Pictures are to be skipped. Retype exactly the lines from the top of the material through the one with "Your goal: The", and only those.
─── Supplied material
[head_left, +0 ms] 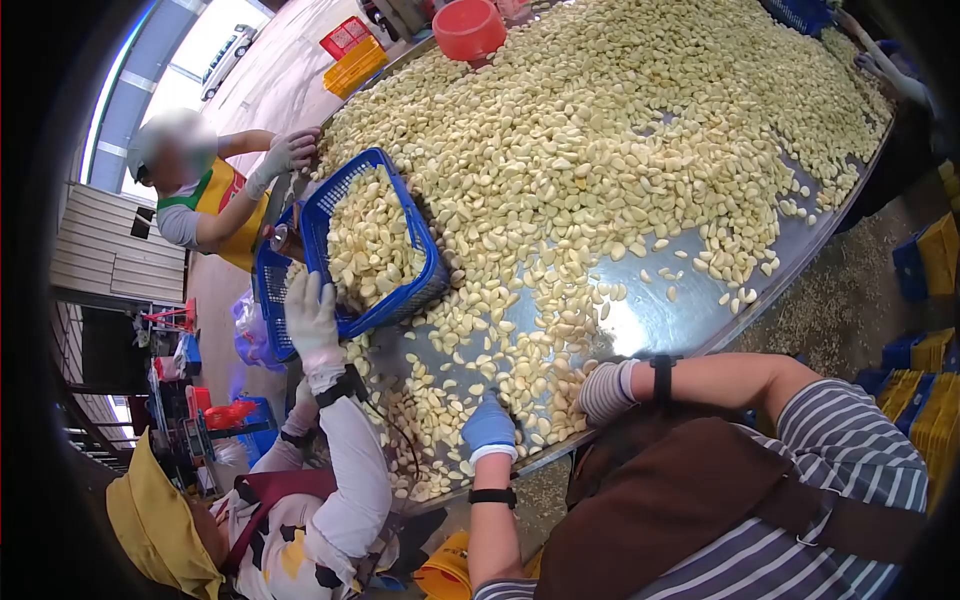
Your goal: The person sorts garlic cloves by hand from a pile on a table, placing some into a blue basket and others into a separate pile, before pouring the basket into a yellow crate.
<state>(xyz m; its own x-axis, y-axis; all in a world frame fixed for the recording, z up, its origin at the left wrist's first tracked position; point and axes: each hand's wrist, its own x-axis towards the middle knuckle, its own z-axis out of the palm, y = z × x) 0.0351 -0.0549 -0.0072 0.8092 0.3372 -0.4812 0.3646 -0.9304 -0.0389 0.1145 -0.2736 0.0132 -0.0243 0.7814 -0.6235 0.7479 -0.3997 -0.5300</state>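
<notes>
Head view: steel table (665,318) heaped with peeled garlic cloves (600,150); the pile thins toward the near edge.
Left hand (488,425): blue glove, palm down on scattered cloves at the near rim. Fingers curl loosely over them; cannot tell whether any clove is gripped.
Right hand (603,392): striped grey glove, near the left hand, fingertips buried in cloves. Cannot tell how far open it is or what it holds.
Cloves in hand: loose patch under and between both hands at the table edge, touching the gloves.
Co-worker's hand (312,312): white glove on the rim of a blue basket (428,262). The basket is tilted and part-filled with cloves, well apart from the two hands.
Other: red tub (468,28) at the far side; another person's gloved hand (880,65) at the far right rim.
Technique (judgement): palms flat and low, rake small batches, sweep inward from the rim so nothing rolls off. Use light pressure, since peeled cloves probably bruise and slide on glossy steel.
Risk (judgement): cloves nearest the left wrist look likeliest to drop.
</notes>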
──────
* [Response to this exercise]
[head_left, +0 ms] 
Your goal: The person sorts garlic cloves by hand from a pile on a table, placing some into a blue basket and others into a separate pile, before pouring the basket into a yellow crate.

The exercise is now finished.